I have mentioned a few times previously about allergies and covid19 vaccines. A few people have asked me about my sources, so I’d thought I’d share the biggest ones.
Anaphylaxis.org.uk’s Covid19 vaccine update is a good overview and not too difficult to understand. The site is gear for people with severe allergies for many things including different vaccines.
The NHS Specialist Pharmacy Service is a very technical detailed site including the exact ingredients and some terms I needed to be looked up. But it cuts straight through the noise.
Me and Claire who I haven’t heard from in a very long time got talking about last year. From the covid19 pandemic, to the vaccine, systematic racism and to trypanophobia. It was during that conversation mind the gap was mentioned.
Simple things like finding veins which are relatively easy to see under white skin can be challenging under black skin (generally). There were other aspects which I hadn’t ever thought about…

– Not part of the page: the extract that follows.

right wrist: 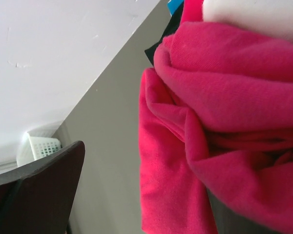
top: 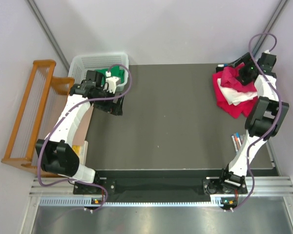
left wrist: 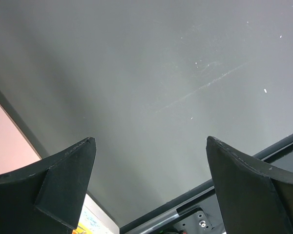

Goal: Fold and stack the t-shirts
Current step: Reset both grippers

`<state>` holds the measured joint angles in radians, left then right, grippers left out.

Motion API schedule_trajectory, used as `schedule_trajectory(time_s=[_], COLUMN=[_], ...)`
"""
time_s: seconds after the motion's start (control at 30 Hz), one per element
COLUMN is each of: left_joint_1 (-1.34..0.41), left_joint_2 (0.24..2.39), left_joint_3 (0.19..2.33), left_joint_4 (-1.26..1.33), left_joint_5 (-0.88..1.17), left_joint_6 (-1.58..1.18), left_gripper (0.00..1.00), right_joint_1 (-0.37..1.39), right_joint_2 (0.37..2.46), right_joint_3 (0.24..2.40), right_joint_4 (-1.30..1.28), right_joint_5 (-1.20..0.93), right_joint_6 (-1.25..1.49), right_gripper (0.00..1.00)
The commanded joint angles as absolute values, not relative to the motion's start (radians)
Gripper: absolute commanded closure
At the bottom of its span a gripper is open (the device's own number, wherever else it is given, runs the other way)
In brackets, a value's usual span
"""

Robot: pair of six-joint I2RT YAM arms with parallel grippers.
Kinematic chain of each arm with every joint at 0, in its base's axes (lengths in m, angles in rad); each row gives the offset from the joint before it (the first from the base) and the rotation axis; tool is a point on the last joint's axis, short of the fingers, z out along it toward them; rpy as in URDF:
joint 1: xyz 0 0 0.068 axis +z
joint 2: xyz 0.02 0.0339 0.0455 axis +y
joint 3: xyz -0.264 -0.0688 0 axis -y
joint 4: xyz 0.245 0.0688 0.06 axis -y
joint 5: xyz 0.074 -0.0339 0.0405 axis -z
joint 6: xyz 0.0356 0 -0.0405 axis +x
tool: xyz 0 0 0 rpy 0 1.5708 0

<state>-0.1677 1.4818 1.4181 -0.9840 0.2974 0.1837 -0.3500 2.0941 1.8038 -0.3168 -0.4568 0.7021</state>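
Note:
A heap of t-shirts lies at the table's far right: a crumpled pink shirt [top: 227,100] with a white shirt [top: 240,95] on top. My right gripper [top: 244,74] is down at the heap's far end. In the right wrist view its jaws [right wrist: 146,175] stand wide apart, with a fold of the pink shirt [right wrist: 234,97] between them. The left finger [right wrist: 44,185] is clear of the cloth and the other is mostly hidden under it. The white shirt [right wrist: 254,14] shows at the top. My left gripper [top: 113,103] is open and empty [left wrist: 150,141] over bare table at the far left.
A white basket [top: 83,63] with a green item [top: 115,73] stands at the far left corner, behind my left gripper. A wooden rack [top: 31,112] stands off the table's left side. Pens [top: 237,141] lie near the right edge. A blue item [right wrist: 175,6] sits behind the heap.

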Motion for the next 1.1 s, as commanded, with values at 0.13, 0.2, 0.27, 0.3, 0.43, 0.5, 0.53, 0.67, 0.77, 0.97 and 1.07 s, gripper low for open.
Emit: schedule_trajectory(time_s=[0.13, 0.2, 0.27, 0.3, 0.43, 0.5, 0.53, 0.67, 0.77, 0.97, 1.07], left_joint_1=[-0.163, -0.163, -0.164, -0.166, -0.17, -0.17, -0.169, -0.169, -0.169, -0.169, -0.169], left_joint_2=[1.46, 1.456, 1.451, 1.453, 1.437, 1.414, 1.384, 1.328, 1.327, 1.29, 1.259], left_joint_3=[1.494, 1.497, 1.502, 1.499, 1.464, 1.407, 1.385, 1.321, 1.338, 1.251, 1.201], left_joint_4=[-0.896, -0.841, -0.819, -0.81, -0.776, -0.743, -0.701, -0.655, -0.681, -0.657, -0.601], left_joint_5=[0.299, 0.325, 0.35, 0.351, 0.331, 0.29, 0.272, 0.256, 0.27, 0.248, 0.25], left_joint_6=[0.112, 0.077, 0.058, 0.045, 0.038, 0.04, 0.04, 0.041, 0.038, 0.04, 0.044], left_gripper=[0.03, 0.07, 0.12, 0.14, 0.16, 0.11, 0.1, 0.05, 0.03, 0.02, 0.02], right_joint_1=[-0.235, -0.145, -0.073, -0.051, 0.047, 0.078, 0.08, 0.08, 0.081, 0.081, 0.081], right_joint_2=[1.732, 1.622, 1.5, 1.455, 1.243, 1.135, 1.102, 0.977, 0.948, 0.911, 0.919], right_joint_3=[1.781, 1.784, 1.721, 1.682, 1.395, 1.32, 1.246, 1.135, 1.091, 1.026, 1.023], right_joint_4=[-0.401, -0.446, -0.463, -0.456, -0.426, -0.446, -0.459, -0.489, -0.506, -0.5, -0.485], right_joint_5=[-0.494, -0.486, -0.491, -0.479, -0.42, -0.344, -0.336, -0.324, -0.337, -0.333, -0.345], right_joint_6=[0.534, 0.454, 0.43, 0.426, 0.403, 0.373, 0.367, 0.347, 0.345, 0.342, 0.348], right_gripper=[0.0, 0.0, 0.0, 0.0, 0.0, 0.0, 0.0, 0.0, 0.0, 0.0, 0.0])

A Zimbabwe-born medical student living in London is filling in an important blind spot in the medical community: informing healthcare providers and patients how symptoms for a broad range of conditions appear on darker skin.
It’s the kind of problem that feels shockingly outdated for the 21st century, but as 20-year-old St. George student Malone Mukwende recently told the Washington Post, the lack of teaching about darker skin tones, and how certain symptoms would present differently on nonwhite skin, was obvious by his first class at the University of London school.
“It was clear to me that certain symptoms would not present the same on my own skin,” Mukwende told The Post, referring to conditions like rashes, bruises, and blue lips. He quickly extrapolated that the same would be true of other people sharing similarly dark skin.